A few researchers figured this out accidentally by stumbling upon a big problem within the site. The astute observers from USC came upon this it while studying how users interact with Twitter and what they use it for. By using leverage of "more than a thousand features extracted from public data and meta-data about users: friends, tweet content and sentiment, network patterns, and activity time series," the study's authors found that up to 15 percent (a conservative guesstimation by their own admission) of 'people' on Twitter aren't even real.

This is a far cry from Twitter's own estimates in a SEC filing last month of only 8.5 percent.

This isn't a good thing for Twitter at all. In the past few years, the micro-posting application has seen its user base go stagnant — and its stock continues to drop to stupid levels. Through all of this, Twitter hasn't taken any steps to innovate or separate itself from growing competitors, most notably Facebook and Instagram which are both killing the game right now.

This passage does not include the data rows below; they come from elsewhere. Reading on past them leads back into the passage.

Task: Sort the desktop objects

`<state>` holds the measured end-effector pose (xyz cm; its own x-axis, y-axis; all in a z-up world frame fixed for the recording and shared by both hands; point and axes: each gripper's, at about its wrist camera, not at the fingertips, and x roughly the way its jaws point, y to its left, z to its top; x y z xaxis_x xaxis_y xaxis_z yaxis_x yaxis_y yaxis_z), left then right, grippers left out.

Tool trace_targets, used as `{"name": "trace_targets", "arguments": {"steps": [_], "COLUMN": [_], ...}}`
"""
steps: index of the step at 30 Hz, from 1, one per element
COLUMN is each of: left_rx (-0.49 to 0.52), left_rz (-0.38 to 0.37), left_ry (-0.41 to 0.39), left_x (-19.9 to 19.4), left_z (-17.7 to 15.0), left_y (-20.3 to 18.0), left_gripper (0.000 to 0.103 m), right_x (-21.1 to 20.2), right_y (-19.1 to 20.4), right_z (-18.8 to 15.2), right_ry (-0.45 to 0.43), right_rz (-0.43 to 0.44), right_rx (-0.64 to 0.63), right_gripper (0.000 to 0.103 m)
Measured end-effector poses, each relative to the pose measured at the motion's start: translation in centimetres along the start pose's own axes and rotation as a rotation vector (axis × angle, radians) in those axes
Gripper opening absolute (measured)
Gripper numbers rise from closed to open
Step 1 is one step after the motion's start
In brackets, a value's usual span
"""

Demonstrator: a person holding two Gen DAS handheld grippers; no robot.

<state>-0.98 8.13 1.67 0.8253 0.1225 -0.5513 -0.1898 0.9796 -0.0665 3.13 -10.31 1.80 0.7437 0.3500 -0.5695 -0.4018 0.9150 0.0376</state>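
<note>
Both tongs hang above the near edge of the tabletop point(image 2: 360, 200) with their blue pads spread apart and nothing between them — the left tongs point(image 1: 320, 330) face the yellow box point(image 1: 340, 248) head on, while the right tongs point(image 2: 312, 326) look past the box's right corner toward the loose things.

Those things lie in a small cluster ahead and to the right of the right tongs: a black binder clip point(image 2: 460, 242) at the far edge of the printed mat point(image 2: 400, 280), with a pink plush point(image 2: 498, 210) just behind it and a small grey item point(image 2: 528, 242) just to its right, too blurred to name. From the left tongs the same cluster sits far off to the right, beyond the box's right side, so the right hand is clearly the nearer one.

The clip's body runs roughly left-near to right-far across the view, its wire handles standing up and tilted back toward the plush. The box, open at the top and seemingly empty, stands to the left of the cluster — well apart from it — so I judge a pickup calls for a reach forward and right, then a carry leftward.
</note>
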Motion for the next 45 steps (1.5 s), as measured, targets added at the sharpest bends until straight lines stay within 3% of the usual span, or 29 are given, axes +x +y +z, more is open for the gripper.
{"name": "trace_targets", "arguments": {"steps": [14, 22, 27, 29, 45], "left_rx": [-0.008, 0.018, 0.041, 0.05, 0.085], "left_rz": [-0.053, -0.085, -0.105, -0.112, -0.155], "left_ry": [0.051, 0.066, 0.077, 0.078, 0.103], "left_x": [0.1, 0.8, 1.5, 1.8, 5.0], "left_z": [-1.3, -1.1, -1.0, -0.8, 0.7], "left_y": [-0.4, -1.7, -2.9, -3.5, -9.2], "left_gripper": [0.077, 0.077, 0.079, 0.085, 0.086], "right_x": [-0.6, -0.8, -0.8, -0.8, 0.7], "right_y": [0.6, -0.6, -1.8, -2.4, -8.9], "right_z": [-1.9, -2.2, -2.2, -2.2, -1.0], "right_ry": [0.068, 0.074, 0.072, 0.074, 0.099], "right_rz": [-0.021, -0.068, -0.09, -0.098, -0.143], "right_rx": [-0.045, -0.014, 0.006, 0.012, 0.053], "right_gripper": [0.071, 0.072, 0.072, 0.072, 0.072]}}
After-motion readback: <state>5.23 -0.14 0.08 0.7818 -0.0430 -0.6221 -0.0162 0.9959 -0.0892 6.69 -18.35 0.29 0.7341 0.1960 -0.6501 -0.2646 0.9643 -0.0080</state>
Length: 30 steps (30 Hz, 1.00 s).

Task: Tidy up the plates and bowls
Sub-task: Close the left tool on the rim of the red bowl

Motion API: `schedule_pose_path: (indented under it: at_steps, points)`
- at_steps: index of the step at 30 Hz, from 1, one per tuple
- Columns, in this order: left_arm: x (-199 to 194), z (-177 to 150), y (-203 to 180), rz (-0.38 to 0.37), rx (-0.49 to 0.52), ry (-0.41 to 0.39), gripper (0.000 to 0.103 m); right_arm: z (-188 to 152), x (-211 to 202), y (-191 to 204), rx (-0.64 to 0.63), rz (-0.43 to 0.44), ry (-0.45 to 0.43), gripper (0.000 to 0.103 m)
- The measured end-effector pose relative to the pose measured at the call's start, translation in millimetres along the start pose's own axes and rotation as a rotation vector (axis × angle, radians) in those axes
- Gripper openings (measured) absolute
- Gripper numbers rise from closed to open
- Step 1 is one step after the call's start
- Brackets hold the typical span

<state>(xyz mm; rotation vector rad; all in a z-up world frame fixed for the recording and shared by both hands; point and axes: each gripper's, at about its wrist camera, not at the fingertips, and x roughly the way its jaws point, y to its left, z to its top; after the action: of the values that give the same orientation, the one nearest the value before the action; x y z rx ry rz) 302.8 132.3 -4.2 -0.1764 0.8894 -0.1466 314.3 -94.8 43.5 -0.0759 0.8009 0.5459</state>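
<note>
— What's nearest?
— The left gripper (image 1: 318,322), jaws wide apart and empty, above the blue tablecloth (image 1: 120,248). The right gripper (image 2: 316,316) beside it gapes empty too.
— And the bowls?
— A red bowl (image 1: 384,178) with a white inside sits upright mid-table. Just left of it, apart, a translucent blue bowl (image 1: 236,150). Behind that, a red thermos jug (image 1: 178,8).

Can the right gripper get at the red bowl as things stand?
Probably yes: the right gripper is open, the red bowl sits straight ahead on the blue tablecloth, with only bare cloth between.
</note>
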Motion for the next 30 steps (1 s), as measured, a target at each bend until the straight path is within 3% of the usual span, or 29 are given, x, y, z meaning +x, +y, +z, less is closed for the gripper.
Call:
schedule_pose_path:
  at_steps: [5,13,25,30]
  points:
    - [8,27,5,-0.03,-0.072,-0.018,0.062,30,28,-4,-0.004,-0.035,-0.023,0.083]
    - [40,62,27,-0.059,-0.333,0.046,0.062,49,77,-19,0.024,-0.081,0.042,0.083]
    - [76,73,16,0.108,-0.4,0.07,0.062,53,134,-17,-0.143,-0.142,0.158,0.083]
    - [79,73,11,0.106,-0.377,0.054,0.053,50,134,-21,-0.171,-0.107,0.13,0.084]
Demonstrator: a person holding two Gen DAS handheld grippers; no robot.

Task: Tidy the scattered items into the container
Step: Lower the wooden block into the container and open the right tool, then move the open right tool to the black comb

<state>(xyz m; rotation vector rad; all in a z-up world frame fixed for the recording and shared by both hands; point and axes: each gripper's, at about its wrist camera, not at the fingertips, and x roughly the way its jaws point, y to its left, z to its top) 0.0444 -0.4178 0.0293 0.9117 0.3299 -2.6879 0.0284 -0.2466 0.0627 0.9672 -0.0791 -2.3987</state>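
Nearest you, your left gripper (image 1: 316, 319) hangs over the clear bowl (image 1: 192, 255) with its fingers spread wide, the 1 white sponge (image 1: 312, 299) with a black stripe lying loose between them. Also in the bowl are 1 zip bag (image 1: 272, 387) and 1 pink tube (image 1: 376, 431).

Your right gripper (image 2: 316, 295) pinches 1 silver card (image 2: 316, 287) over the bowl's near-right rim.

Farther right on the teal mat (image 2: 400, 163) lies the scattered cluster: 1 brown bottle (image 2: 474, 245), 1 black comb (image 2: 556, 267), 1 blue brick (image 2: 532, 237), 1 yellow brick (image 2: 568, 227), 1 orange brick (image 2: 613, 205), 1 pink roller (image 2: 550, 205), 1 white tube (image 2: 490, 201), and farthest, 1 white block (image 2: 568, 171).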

So what is Twitter for exactly? It might be a go-to spot to get up to date information on breaking news, except news is rarely accurate in the first hours after it's unleashed on the Internet. So basically, using Twitter is little more than a self-congratulatory diary for people who have the need to seem important. Those little hearts, they're like fuel for the subconscious — and now we know they're mostly bullshit. 

Awesome.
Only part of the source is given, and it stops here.